TASK OBJECTIVE | Retype, exactly and completely, the listing that comes next, skipping its images.

DATA SEGMENT |

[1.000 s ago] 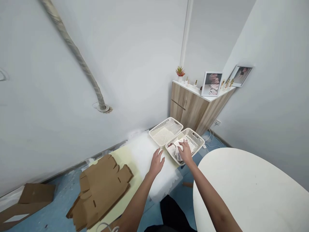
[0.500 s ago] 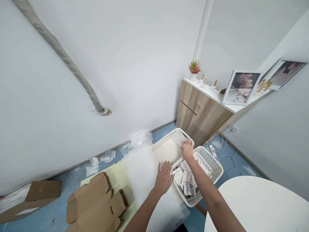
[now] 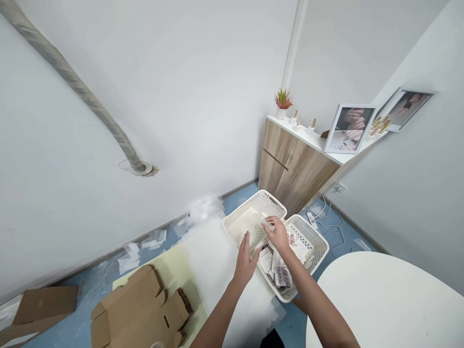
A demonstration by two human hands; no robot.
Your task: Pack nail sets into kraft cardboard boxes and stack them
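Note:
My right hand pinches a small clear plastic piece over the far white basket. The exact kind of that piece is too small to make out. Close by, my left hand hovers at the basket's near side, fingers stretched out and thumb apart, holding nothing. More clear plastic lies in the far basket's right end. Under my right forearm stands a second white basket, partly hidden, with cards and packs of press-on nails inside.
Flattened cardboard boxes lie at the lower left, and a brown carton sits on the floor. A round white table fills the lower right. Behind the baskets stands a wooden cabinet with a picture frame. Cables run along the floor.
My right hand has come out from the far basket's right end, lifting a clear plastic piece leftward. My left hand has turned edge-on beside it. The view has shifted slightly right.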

EXPECTED OUTPUT |
[1.000 s ago] 
[0.500 s ago] 
[now] 
A demonstration by two human hands; no robot.
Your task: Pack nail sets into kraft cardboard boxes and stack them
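Note:
My right hand pinches a small clear plastic piece over the far white basket. The exact kind of that piece is too small to make out. Close by, my left hand hovers at the basket's near side, fingers stretched out and thumb apart, holding nothing. More clear plastic lies in the far basket's right end. Under my right forearm stands a second white basket, partly hidden, with cards and packs of press-on nails inside.
Flattened cardboard boxes lie at the lower left, and a brown carton sits on the floor. A round white table fills the lower right. Behind the baskets stands a wooden cabinet with a picture frame. Cables run along the floor.
My right hand has come out from the far basket's right end, lifting a clear plastic piece leftward. My left hand has turned edge-on beside it. The view has shifted slightly right.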

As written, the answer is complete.